# Bradley Terry example notebook
What you will find in this notebook examples of using skpref:

* for setting up the modelling task based framework
* to fit a classifier that's being read in from scikit-learn on the same problem which in the background uses reduction and aggregation methods.
* to fit a Bradley-Terry model with and without covariates on the pairwise comparison data of basketball matches.
* for applying the GridSearch technique for model selection

In [1]:
# Optionally change the theme of the notebook to dark
# from jupyterthemes.stylefx import set_nb_theme
# set_nb_theme('chesterish')

In [2]:
# Import skpref modules
import sys
sys.path.insert(0, "../..")
from skpref.random_utility import BradleyTerry
from skpref.task import PairwiseComparisonTask
from skpref.base import ClassificationReducer
from skpref.model_selection import GridSearchCV
from skpref.utils import nice_print_results

# Import scikit-learn packages to be used in tandem with skpref architecture
from sklearn.linear_model import LogisticRegression
from sklearn.metrics import f1_score

# Import other useful packages
import pandas as pd
import numpy as np

# Reading in the data
The example dataset will be matches played by NBA teams, we will use the 2016 season's matches to predict the results of the 2017 matches. The dataset contains:

- a column for team1 and team2 indicating the two teams that have played each other
- season_start, which indicates which season the match belongs to
- team1_wins takes the value of 1 if the team in column team1 win the match, 0 if they lost (there are no ties in basketball)
- team_1_home takes the value of 1 if team1 was playing in their home court 0 if they were paying away (no neutral courts in the NBA)

In [3]:
NBA_results = pd.read_csv('data/NBA_matches.csv')
NBA_results.head()

Unnamed: 0,team1,team2,season_start,team1_wins,team_1_home
0,Atlanta Hawks,Toronto Raptors,2014,0,0
1,Atlanta Hawks,Indiana Pacers,2014,1,1
2,Atlanta Hawks,San Antonio Spurs,2014,0,0
3,Atlanta Hawks,Charlotte Hornets,2014,0,0
4,Atlanta Hawks,New York Knicks,2014,1,1


In [4]:
NBA_results.tail()

Unnamed: 0,team1,team2,season_start,team1_wins,team_1_home
9835,Washington Wizards,Houston Rockets,2017,0,0
9836,Washington Wizards,Cleveland Cavaliers,2017,0,0
9837,Washington Wizards,Atlanta Hawks,2017,0,1
9838,Washington Wizards,Boston Celtics,2017,1,1
9839,Washington Wizards,Orlando Magic,2017,0,0


In [5]:
season_split = 2016
train_data = NBA_results[NBA_results.season_start == season_split].copy()
test_data = NBA_results[NBA_results.season_start == season_split+1].copy()

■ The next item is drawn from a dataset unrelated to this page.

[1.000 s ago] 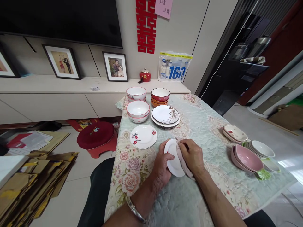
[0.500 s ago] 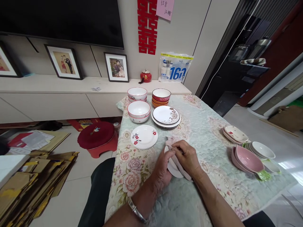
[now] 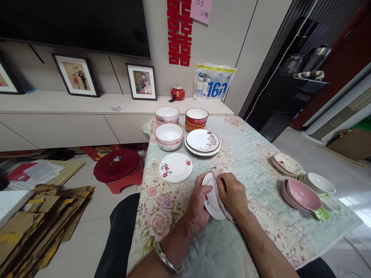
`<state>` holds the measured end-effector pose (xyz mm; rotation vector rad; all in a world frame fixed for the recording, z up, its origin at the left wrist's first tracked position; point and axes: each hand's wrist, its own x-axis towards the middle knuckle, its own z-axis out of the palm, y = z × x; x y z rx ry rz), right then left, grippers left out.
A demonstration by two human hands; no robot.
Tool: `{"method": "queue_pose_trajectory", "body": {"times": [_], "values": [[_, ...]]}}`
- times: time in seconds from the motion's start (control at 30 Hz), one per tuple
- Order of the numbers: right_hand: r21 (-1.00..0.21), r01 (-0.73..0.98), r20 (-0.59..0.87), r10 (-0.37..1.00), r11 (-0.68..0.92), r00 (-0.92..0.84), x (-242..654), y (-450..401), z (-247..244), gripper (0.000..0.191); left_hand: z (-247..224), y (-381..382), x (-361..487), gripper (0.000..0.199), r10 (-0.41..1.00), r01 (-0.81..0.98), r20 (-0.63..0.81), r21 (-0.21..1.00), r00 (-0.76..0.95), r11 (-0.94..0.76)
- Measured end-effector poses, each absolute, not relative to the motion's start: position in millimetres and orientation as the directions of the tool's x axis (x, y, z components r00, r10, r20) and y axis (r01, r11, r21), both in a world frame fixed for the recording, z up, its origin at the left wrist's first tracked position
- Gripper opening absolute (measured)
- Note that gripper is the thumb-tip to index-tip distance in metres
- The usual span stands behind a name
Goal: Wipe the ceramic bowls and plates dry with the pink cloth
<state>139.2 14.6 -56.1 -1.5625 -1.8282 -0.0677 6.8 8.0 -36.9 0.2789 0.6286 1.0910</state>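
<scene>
My left hand (image 3: 198,204) grips the left edge of a white plate (image 3: 213,202) with red flowers, its thumb lying over the rim. The plate is held tilted above the table. A pale pinkish cloth (image 3: 220,199) is bunched in my right hand (image 3: 233,193), whose fingers are closed and press it against the plate's right side. Part of the cloth hangs down below that hand. Just beyond my hands lies a flat white plate (image 3: 176,167) with the same red flowers.
White red-rimmed bowls (image 3: 169,135), red and orange bowls (image 3: 197,117) and brown-patterned plates (image 3: 203,141) are stacked at the table's far end. Pink leaf-shaped bowls (image 3: 303,193) and small white bowls (image 3: 321,183) stand at the right. A red stool (image 3: 117,166) is left of the table.
My right hand has moved a little to the right with the cloth, uncovering more of the plate's face and its red flower. My left hand keeps its hold.
</scene>
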Motion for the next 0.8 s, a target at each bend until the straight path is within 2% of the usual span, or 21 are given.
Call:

We will also use team salary data as covariates in the model later, with the idea being that a team that has more money to pay to their athletes has an advantage over other teams, by having a better chance to attract the top talent in the league.

In [6]:
NBA_team_salary_budget = pd.read_csv('data/team_salary_budgets.csv')
NBA_team_salary_budget.head()

Unnamed: 0,team,season_start,salary
0,Atlanta Hawks,2014,58337671
1,Atlanta Hawks,2015,71378126
2,Atlanta Hawks,2016,95957250
3,Atlanta Hawks,2017,99375302
4,Boston Celtics,2014,59418142


# Setting up the tasks

We set up the preference learning task by using the PairwiseComparisonTask object in skpref. This is the only extra step which might be a completely new concept to seasoned scikit-learn users. Once the task is specified, say in this case a pairwise comparison task, for any models applied in skpref, whether that is a reduction via scikit-learn or even a model that is not a pairwise comparison model, the package will know that the problem itself is a pairwise comparison problem and can perform reduction and aggregation adequately in the background when needed.

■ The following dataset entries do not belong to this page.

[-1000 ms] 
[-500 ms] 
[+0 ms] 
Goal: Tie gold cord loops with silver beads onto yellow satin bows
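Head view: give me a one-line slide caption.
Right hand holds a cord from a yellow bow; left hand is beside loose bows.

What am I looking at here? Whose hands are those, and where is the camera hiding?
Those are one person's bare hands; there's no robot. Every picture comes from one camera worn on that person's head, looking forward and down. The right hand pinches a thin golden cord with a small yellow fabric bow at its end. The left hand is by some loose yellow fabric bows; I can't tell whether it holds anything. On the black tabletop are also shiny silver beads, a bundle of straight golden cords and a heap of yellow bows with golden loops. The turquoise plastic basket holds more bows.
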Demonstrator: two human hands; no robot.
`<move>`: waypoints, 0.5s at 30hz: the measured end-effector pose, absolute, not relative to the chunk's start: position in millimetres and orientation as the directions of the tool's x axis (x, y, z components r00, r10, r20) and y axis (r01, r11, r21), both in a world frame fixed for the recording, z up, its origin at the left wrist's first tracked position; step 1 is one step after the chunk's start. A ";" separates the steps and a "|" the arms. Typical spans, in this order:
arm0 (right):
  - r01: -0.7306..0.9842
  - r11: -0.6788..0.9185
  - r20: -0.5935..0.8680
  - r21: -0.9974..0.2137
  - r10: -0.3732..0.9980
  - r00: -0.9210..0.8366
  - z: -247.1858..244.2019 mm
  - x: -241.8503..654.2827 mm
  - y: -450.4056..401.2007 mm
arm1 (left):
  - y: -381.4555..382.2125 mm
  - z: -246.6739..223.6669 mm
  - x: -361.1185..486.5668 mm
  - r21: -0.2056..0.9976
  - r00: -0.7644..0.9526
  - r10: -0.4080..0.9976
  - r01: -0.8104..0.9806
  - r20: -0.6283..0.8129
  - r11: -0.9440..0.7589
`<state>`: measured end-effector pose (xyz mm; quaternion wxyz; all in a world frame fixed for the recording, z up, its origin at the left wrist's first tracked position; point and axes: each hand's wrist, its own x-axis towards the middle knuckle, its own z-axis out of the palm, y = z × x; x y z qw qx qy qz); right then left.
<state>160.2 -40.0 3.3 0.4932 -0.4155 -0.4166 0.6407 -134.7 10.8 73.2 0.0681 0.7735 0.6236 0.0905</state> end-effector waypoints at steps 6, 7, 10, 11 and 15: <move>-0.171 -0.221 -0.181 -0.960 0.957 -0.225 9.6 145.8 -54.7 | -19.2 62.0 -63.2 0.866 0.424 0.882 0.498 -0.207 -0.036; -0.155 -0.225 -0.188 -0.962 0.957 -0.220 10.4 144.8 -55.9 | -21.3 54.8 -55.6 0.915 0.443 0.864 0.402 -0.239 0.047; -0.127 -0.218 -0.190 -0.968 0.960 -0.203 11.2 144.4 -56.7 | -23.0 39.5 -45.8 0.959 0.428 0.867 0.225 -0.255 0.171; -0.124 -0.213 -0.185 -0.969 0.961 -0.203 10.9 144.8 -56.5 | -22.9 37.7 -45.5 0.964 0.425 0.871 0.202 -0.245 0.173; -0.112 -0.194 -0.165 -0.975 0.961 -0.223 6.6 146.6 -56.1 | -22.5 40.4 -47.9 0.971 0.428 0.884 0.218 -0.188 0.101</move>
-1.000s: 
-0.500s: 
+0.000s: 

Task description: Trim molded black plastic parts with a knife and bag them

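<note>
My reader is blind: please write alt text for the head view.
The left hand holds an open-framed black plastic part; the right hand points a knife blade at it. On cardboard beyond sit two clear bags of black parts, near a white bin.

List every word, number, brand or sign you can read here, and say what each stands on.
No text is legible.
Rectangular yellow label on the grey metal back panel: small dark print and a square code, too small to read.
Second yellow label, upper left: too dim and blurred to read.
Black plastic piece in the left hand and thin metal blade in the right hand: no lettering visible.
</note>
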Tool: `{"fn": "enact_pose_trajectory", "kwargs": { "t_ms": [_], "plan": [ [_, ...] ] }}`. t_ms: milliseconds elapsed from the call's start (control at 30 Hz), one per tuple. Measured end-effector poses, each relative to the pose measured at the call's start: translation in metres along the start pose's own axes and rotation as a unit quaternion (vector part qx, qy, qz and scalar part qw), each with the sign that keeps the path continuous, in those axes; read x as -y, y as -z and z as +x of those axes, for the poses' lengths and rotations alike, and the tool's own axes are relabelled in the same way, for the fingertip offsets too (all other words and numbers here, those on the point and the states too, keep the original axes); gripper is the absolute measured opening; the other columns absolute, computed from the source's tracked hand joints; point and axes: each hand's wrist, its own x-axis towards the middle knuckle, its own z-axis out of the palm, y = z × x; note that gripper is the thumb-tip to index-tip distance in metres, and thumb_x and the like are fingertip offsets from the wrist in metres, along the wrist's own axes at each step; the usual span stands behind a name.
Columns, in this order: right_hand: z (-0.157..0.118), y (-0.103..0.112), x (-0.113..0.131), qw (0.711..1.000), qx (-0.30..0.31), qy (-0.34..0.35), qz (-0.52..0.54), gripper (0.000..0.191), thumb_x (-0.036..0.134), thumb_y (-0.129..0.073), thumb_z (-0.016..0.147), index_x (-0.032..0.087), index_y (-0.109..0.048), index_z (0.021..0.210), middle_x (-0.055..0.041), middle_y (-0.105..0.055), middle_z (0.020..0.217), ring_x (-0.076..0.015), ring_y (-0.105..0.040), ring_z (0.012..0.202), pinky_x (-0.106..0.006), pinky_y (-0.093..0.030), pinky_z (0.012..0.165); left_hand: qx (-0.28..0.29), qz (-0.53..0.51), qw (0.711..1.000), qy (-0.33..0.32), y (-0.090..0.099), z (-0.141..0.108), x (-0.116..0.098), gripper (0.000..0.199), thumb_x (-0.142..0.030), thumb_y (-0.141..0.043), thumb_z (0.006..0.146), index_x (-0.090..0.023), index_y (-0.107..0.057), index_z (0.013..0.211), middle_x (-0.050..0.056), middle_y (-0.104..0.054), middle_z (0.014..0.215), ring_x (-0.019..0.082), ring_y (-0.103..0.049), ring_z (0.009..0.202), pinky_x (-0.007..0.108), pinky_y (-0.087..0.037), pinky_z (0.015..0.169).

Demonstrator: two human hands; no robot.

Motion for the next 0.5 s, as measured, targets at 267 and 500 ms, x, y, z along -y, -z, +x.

In this example the PairwiseComparisonTask has the following components:

- primary_table: the table that contains the observed preferences
- primary_table_alternatives_names: the column or columns that contain the alternatives, in this case both columns team1 and team2 contain alternatives
- primary_table_target_name: the column that indicates the result of the pairwise comparison
- target_column_correspondence: in the case of pairwise comparisons, when the alternatives are split across two columns, the column indicating the result usually takes the form 1/0 to show whether one of the columns, in our case team1 or team2 has been preferred. So in this column the user indicates that when the team1_wins column takes the value 1 that means that the alternative in the column team1 has won.
- features_to_use: indicates which columns to use as covariates

In [7]:
NBA_results_task_train_LR = PairwiseComparisonTask(
    primary_table=train_data,
    primary_table_alternatives_names=['team1', 'team2'],
    primary_table_target_name ='team1_wins',
    target_column_correspondence='team1',
    features_to_use=['team_1_home']
)

# For the test task, it's possible to make a copy of the training task and
# update the primary table
NBA_results_task_predict_LR = PairwiseComparisonTask(
    primary_table=test_data,
    primary_table_alternatives_names=['team1', 'team2'],
    primary_table_target_name ='team1_wins',
    target_column_correspondence='team1',
    features_to_use=['team_1_home']
)

# Fitting a Logistic Regression
The only covariate we will use in this for now will be the team_1_home column, which should return a method that only learns what the home team advantage was on average, which is the equivalent to fitting a logistic regression where whether team1 is playing home or not is the only covariate.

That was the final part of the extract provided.